— Pójdź...pójdź prędko... rzekł potem do młodéj dziewicy.
I porywczo chwyciwszy ją za rękę, chciał odprowadzić od ołtarza; ale Regina wyrwała się z rąk hrabiego i głosem pełnym słodyczy i godności przemówiła do księdza:
— Mój ojcze... teraz kiedy już mam zaszczyt nosić imię pana ce Mareuil... kiedy pobłogosławiłeś już nierozwiązanemu i świętemu związkowi naszemu, wolno mi oświadczyć ci głęboką wdzięczność za udzieloną nam pomoc. Przekonywa mię to, iż uprzedzony o wszystkiém przez pana de Mareuil pochwalasz moje postępowanie, i oceniasz całą ważność okoliczności jakie mię zniewoliły do zawarcia tajemnego małżeństwa, które wszakże jutro dla nikogo już nie będzie tajemnicą.
— Regino... tupiąc nogą zawołał Robert de Mareuil; — nie wiész jak drogi czas tracimy...

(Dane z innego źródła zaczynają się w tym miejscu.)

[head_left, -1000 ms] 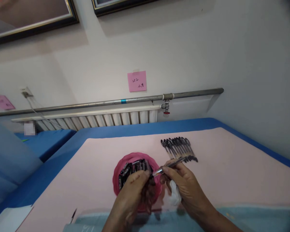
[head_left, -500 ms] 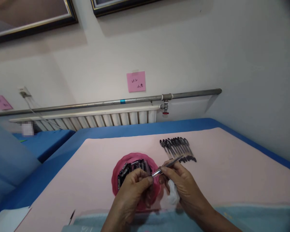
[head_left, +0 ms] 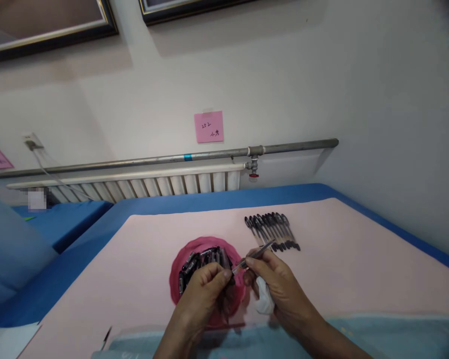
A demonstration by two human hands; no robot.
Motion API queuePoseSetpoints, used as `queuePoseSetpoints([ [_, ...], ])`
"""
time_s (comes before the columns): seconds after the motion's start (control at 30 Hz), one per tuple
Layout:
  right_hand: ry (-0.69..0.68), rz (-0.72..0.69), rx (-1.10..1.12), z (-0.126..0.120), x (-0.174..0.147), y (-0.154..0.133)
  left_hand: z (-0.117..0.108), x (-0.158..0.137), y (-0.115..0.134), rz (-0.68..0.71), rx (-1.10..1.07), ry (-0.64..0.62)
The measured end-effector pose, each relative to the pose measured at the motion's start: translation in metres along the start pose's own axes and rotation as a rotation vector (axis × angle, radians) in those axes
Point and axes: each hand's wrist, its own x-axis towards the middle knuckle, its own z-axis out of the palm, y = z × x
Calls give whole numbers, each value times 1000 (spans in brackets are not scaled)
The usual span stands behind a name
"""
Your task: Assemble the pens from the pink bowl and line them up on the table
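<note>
A slim pen (head_left: 265, 248) slants up to the right between my two hands, over the right side of a pink scalloped bowl (head_left: 175, 279). My left hand (head_left: 204, 294) is closed in a pinch at the pen's lower end. Fingers of my right hand (head_left: 282, 286) grip its barrel, and a crumpled white tissue (head_left: 264, 299) is tucked in the same palm. Inside the bowl lie several dark pen parts (head_left: 211, 254), partly hidden behind my left hand. Just beyond my right hand, several black-capped clear pens (head_left: 271, 229) lie side by side in a row.
Pink paper (head_left: 142, 249) covers the blue table (head_left: 194, 200). A thin dark-tipped stick (head_left: 106, 339) lies at the lower left, near light blue cloth (head_left: 134, 346). Behind the table are a white radiator (head_left: 172, 183) and a metal pipe (head_left: 134, 162) along the wall.
The view has shifted slightly. Both hands stay on the pen, and its shiny lower part near my left fingers now looks thinner and darker.
</note>
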Motion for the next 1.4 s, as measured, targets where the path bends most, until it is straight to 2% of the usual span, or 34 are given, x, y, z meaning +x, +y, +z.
queuePoseSetpoints([
  [0.13,-19,4,-15,-1,0,2,-6,0,5,21,138,57],
  [0.27,-41,35,-51,-5,4,6,-28,-1,13,90,256,310],
  [0.37,-35,45,-102,-7,7,9,-44,-2,15,91,336,415],
  [0.43,-46,30,-151,-8,8,10,-51,-3,15,88,438,435],
  [0.57,-83,-25,-230,-10,10,12,-58,-5,13,43,610,396],
  [0.77,-98,-14,-243,-10,11,13,-67,-7,16,96,767,487],
  [0.9,-97,12,-212,-6,8,11,-61,-6,12,75,945,366],
  [1.03,-90,24,-204,-5,7,10,-43,-4,5,147,926,262],
  [1.1,-93,22,-203,-5,7,10,-33,-4,3,155,940,272],
  [1.2,-99,31,-187,-5,7,11,-22,-4,2,147,934,351],
  [1.3,-99,39,-182,-5,6,11,-17,-3,0,172,864,415],
  [1.4,-98,38,-177,-5,6,12,-15,-3,-1,157,904,431],
])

— Co ci to mój przyjacielu? — odpowiedziała dziewica, — czegóż się boisz? alboż nie jestem twą żoną w obliczu Boga i ludzi? — Istniejeż teraz jaka ludzka potęga któraby mogła zerwać nasze węzły?
— Nie... o! nie... zwycięzko zawołał Robert — Regino jesteś moją... moją na zawsze! — Ah bah!... i ty wierzysz temu? — nagle rzekł jeden ze świadków obrzędu.
Był to Bamboche...
Strona:PL Sue - Marcin podrzutek.djvu/1317
Ta strona została przepisana.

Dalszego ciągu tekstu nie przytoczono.